Rollo May is one of the world's best-known psychiatrists, awarded the American Psychological Association's Gold Medal, recognizing the "grace, wit and style" of his books, which have repeatedly appeared on bestseller lists. This book contains a brilliant analysis of love and will as fundamental dimensions human existence and their historical perspective and current phenomenology.

In his book, the famous psychoanalyst and one of the leading representatives of the American existential school analyzes the complex psychological mechanism of creating works of art.

Desperate to find the meaning of life, people today resort to in various ways dull your consciousness of being - through withdrawal into apathy, mental insensitivity, in search of pleasure.
Others, especially young people, are choosing the terrible option of committing suicide, and such cases are becoming more and more common.

Written brilliantly literary language and addressed to a wide readership, the book by one of the leading representatives of existential psychology is dedicated to the search psychological roots aggression and violence, problems of good and evil, strength and powerlessness, guilt and responsibility.
The cover design uses René Magritte's painting "Titanic Days"

Are we trying to figure it out? psychological reasons crises in politics, economics, entrepreneurship, professional or domestic troubles, do we want to delve into the essence of modern visual arts, poetry, philosophy, religion - everywhere we are faced with the problem of anxiety. Anxiety is omnipresent. This is the challenge that life throws at us.

The book "Existential Psychology" became a manifesto of humanistic psychology, which arose in the early 60s in the United States of a special direction of modern psychological science.
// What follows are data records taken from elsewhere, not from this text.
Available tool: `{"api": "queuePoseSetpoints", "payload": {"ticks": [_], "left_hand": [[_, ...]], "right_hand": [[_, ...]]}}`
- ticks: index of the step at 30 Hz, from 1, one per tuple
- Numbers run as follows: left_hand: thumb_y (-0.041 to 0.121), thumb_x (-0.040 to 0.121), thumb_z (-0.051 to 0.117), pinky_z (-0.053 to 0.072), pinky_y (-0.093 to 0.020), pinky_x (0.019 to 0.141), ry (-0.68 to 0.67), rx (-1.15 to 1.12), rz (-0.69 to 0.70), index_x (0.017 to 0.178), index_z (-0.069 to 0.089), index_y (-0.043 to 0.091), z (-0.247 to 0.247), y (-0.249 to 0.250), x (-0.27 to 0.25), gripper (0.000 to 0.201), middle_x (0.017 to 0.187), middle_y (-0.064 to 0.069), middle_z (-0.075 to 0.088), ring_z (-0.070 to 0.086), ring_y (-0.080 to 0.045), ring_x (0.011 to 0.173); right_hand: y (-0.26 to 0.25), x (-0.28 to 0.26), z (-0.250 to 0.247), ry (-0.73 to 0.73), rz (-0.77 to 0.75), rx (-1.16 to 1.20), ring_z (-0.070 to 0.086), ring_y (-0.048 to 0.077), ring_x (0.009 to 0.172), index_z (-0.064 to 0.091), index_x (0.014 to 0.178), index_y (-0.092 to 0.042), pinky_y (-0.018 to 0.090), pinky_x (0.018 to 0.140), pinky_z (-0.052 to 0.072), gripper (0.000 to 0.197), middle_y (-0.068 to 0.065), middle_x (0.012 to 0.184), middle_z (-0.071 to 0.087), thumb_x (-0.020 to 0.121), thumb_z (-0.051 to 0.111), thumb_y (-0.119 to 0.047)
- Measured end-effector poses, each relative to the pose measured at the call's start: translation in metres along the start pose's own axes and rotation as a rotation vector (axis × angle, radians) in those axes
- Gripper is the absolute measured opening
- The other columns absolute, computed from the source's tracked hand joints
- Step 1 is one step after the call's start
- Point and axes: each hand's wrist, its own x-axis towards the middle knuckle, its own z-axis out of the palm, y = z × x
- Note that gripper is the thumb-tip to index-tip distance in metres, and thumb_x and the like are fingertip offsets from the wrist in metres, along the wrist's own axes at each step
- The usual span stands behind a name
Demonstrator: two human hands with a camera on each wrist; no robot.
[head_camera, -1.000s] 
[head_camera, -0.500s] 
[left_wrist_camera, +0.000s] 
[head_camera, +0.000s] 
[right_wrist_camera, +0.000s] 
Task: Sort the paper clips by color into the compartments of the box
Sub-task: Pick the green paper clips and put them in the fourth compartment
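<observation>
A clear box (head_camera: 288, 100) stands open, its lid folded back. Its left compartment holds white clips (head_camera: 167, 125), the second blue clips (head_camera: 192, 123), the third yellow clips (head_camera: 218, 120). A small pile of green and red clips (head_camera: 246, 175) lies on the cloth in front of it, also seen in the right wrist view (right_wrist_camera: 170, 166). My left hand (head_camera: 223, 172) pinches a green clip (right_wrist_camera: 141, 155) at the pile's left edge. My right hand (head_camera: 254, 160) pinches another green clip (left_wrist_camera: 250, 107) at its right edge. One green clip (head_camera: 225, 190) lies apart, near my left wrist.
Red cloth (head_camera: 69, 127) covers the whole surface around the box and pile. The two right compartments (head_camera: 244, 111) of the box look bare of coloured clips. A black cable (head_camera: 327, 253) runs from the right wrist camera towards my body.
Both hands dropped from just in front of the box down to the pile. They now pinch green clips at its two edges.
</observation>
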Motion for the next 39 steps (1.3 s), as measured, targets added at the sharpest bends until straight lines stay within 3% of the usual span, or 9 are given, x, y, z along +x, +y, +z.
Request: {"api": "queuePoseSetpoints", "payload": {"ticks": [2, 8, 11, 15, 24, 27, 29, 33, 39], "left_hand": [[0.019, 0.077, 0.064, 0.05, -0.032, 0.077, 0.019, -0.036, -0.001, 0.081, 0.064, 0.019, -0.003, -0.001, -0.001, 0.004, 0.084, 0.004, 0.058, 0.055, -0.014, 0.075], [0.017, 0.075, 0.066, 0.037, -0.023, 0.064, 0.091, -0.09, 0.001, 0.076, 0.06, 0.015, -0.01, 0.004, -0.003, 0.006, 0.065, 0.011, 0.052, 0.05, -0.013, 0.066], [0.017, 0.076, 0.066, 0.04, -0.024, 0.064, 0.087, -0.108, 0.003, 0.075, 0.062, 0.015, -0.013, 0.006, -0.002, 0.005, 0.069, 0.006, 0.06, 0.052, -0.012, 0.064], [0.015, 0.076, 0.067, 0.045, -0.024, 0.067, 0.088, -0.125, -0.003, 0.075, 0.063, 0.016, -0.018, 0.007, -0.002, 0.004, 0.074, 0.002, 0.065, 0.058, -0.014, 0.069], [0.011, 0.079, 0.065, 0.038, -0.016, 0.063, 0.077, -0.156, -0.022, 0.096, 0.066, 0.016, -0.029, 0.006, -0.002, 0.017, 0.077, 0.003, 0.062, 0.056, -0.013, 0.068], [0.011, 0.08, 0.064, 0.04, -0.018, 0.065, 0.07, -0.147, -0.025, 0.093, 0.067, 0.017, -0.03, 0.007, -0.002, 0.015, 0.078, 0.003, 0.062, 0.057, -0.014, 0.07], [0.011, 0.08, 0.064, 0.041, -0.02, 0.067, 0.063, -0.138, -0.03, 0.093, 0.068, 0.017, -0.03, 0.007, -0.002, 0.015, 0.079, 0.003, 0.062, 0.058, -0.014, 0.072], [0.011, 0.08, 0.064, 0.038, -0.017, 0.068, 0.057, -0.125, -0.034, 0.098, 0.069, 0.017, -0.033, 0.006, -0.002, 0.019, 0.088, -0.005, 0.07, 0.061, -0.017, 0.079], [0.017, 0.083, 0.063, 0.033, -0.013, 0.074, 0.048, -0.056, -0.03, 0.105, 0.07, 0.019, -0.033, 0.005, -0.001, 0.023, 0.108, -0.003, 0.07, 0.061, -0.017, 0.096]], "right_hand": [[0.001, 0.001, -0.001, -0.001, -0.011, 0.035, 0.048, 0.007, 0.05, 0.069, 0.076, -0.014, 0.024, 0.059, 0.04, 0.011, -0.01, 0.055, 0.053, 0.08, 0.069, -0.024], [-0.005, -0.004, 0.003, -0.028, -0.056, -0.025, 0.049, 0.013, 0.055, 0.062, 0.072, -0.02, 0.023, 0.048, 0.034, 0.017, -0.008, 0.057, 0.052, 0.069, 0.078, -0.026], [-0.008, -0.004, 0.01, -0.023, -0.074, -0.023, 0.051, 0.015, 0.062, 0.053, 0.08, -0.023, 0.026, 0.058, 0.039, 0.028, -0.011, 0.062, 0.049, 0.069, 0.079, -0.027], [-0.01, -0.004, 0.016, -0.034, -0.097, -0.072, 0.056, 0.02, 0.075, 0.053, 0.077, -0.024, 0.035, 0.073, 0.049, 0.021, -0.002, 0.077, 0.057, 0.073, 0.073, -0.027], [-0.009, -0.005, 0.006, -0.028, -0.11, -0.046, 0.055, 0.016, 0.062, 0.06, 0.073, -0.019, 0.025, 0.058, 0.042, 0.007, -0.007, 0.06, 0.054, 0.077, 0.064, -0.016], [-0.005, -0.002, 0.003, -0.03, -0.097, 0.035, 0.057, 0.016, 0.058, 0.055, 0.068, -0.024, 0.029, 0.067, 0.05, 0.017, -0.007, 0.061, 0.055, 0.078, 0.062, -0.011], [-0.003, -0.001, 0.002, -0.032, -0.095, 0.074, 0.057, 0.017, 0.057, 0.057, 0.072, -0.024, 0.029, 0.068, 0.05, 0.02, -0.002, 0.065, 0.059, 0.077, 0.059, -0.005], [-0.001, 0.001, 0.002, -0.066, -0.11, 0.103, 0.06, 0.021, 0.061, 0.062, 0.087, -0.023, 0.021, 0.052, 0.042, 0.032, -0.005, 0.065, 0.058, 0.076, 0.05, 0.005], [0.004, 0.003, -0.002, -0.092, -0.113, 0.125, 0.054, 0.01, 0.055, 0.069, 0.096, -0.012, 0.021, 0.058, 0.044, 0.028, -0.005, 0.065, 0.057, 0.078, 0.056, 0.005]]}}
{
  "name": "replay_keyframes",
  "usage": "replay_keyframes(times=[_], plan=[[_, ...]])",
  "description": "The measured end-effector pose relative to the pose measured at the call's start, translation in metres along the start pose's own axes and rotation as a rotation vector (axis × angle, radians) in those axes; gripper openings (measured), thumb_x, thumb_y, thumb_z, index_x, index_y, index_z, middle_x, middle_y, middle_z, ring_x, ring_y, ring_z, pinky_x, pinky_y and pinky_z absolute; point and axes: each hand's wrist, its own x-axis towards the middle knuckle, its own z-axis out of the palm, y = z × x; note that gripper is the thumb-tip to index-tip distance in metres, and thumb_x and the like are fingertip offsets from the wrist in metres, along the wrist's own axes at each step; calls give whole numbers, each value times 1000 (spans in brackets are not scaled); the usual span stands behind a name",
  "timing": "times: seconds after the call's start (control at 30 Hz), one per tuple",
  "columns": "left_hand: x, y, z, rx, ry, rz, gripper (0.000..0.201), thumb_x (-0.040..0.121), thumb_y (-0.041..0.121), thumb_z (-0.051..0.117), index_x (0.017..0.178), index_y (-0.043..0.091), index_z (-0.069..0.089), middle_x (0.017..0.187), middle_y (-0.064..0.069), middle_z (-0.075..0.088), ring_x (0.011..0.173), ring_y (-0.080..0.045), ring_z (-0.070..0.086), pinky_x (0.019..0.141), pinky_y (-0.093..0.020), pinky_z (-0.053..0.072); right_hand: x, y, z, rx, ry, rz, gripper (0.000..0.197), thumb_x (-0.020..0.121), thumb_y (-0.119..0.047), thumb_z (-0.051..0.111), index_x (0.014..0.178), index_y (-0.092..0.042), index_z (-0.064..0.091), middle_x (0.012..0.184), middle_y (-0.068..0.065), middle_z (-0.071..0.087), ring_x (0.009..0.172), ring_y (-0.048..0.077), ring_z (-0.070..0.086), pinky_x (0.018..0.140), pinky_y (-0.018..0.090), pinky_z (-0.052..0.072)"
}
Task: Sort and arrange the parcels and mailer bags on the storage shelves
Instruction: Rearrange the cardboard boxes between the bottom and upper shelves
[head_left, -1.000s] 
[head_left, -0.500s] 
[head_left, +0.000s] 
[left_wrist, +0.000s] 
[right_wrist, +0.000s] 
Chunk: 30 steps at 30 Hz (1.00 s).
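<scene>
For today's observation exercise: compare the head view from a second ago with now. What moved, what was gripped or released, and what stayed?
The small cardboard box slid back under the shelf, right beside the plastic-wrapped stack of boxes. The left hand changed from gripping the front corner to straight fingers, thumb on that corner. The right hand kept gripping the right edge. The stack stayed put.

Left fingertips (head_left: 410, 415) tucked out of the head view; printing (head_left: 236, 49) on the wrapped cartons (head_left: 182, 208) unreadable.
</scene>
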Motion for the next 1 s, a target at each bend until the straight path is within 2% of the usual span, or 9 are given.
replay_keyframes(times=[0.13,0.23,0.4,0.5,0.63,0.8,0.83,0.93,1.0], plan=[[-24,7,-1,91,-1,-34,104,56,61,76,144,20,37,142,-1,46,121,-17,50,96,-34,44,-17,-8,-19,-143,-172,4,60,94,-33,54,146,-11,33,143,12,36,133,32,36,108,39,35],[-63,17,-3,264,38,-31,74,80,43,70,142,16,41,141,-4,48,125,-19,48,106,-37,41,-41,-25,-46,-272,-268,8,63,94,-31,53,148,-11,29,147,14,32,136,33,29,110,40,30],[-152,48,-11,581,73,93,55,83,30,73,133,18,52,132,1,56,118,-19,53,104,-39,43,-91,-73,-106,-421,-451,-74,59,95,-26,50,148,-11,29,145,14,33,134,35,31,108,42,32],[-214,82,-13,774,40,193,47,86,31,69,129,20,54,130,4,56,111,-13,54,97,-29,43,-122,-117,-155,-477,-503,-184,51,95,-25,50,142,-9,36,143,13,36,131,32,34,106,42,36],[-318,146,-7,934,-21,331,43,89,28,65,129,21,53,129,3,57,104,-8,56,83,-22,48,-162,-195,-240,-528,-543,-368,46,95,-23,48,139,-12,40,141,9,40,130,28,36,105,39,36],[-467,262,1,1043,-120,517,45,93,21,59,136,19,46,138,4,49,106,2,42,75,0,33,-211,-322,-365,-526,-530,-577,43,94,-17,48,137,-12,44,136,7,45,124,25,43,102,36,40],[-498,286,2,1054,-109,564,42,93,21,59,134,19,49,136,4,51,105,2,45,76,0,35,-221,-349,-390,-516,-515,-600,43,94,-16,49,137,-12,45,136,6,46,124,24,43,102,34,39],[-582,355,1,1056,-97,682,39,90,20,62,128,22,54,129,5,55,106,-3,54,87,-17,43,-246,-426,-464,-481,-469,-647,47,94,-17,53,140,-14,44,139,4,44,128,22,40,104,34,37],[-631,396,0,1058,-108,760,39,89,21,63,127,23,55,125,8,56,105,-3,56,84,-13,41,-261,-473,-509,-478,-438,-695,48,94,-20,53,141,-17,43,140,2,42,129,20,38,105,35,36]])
The founders of humanistic psychology and its recognized leaders were Abraham Maslow, Rollo May and Carl Rogers.

Rollo Reese May was born April 21, 1909 in Ada, Ohio. He was the eldest of six children of Earl Title May and Maty Boughton May. None of the parents had good education and did not care about providing for his children favorable conditions for intellectual development. Quite the contrary. For example, when, a few years after Rollo was born, his older sister began to suffer from psychosis, his father attributed it to the fact that she studied too much, in his opinion.

IN early age Rollo moved with his family to Marine City, Michigan, where he spent most of his childhood. It cannot be said that the boy had a warm relationship with his parents, who often quarreled and eventually separated. May's father, being the secretary of the YMCA (Young Men's Christian Association), constantly moved with his family from place to place. The mother, in turn, cared little about the children, paying more attention to her personal life: in her later memoirs, May calls her “a cat with no brakes.” Both theirs unsuccessful marriage May is inclined to believe that this is a consequence of his mother’s unpredictable behavior and his sister’s mental illness.

Little Rollo repeatedly managed to experience a feeling of unity with living nature. As a child, he often retired and took a break from family quarrels by playing on the banks of the St. Clair River. The river became his friend, a quiet, serene corner where he could swim in the summer and skate in the winter. The scientist later claimed that playing on the river bank gave him much more knowledge than school lessons in Marine City. Even in his youth, May became interested in literature and art, and since then this interest has never left him. He entered one of the colleges at the University of Michigan, where he specialized in English. Shortly after May took charge of a radical student magazine, he was asked to leave educational institution. May transferred to Oberlin College in Ohio and received his bachelor's degree there in 1930.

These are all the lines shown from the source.